Pull every line that holds the word "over" from the entries.

Records provided:
------------------------------------------------------------

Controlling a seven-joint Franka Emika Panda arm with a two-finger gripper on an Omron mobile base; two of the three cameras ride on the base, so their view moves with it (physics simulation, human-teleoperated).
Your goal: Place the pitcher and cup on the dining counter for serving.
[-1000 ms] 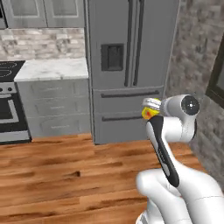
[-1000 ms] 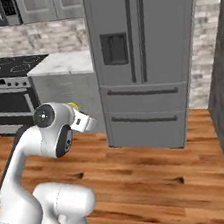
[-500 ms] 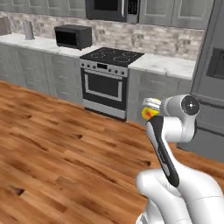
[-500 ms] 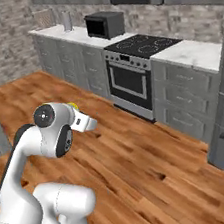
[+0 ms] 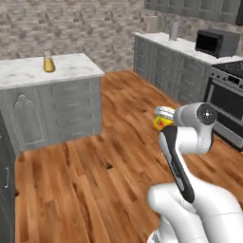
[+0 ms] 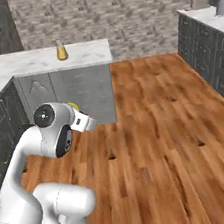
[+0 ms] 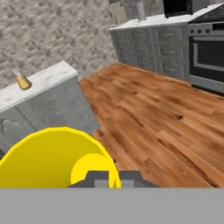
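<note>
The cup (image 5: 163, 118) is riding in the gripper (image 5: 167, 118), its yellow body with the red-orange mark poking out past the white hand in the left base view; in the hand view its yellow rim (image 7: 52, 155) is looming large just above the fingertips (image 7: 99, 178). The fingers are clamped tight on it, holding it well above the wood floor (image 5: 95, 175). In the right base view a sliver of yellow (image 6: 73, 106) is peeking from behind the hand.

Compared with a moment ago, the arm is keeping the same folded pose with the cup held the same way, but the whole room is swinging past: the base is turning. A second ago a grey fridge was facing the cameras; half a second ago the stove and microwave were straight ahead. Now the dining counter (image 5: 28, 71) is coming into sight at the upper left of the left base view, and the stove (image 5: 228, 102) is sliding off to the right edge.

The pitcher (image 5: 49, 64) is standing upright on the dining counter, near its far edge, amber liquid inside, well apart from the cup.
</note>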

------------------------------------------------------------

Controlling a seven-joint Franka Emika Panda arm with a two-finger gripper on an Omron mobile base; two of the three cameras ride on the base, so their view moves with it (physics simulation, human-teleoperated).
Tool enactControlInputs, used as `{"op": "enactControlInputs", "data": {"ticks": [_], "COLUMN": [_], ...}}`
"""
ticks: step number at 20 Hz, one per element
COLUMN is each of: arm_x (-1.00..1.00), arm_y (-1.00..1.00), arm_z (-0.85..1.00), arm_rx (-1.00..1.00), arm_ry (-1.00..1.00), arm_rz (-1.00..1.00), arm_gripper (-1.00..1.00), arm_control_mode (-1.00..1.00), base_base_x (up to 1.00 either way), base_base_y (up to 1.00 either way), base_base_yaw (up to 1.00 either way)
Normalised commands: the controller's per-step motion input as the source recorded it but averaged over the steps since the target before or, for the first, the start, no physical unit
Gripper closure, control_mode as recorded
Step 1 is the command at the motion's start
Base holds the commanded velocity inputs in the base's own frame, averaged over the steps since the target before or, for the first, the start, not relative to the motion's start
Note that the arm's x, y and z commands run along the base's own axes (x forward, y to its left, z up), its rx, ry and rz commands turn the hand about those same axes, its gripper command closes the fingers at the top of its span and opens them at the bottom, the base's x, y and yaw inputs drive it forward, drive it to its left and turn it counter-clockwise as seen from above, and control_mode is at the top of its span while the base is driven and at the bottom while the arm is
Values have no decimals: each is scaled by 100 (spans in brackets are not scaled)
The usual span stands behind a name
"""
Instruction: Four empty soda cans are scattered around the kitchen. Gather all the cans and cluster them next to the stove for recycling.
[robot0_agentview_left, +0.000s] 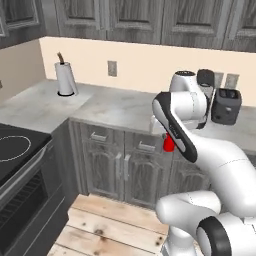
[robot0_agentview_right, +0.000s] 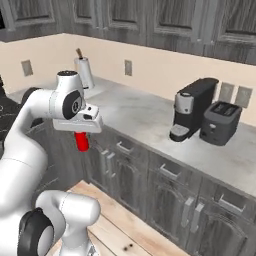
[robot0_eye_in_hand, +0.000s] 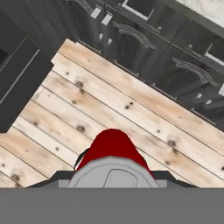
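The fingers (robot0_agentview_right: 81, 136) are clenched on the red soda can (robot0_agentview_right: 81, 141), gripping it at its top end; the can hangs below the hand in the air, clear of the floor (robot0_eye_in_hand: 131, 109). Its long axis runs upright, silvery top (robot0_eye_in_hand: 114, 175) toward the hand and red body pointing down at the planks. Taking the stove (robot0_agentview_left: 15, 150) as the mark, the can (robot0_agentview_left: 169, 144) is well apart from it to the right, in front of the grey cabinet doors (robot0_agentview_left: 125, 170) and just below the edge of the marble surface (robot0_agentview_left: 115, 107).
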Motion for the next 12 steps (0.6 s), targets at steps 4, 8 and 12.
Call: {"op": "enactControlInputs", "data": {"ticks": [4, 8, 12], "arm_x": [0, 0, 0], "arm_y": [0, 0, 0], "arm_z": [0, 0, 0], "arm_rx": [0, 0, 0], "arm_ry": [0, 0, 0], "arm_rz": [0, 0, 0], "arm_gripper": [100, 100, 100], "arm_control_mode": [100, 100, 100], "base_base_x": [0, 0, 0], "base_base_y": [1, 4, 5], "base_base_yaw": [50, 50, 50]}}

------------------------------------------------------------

Written solution:
Normalised commands: the controller's per-step motion input as the source recorded it but averaged over the steps since the target before or, for the first, the start, no physical unit
Base holds the commanded velocity inputs in the base's own frame, averaged over the steps since the target before or, for the first, the start, not relative to the motion's start

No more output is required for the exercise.